Activity >>
Lift out all lines below that contain "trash".

Data segment >>
────
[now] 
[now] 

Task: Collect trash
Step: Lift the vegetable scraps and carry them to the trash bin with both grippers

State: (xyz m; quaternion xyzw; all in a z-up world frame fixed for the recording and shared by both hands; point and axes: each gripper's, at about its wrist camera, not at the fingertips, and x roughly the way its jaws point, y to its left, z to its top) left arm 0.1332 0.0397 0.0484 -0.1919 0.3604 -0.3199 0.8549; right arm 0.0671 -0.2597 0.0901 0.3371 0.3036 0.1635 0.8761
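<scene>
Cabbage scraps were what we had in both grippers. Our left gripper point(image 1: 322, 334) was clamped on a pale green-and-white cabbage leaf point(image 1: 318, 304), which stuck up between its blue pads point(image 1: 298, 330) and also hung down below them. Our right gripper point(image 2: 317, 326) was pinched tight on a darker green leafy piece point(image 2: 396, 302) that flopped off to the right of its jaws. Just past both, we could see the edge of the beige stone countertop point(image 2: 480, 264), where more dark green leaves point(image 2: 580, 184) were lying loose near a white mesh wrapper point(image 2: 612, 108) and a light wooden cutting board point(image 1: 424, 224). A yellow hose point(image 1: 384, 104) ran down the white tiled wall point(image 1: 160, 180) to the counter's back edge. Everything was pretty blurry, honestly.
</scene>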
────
The answer >>
Task: Collect trash
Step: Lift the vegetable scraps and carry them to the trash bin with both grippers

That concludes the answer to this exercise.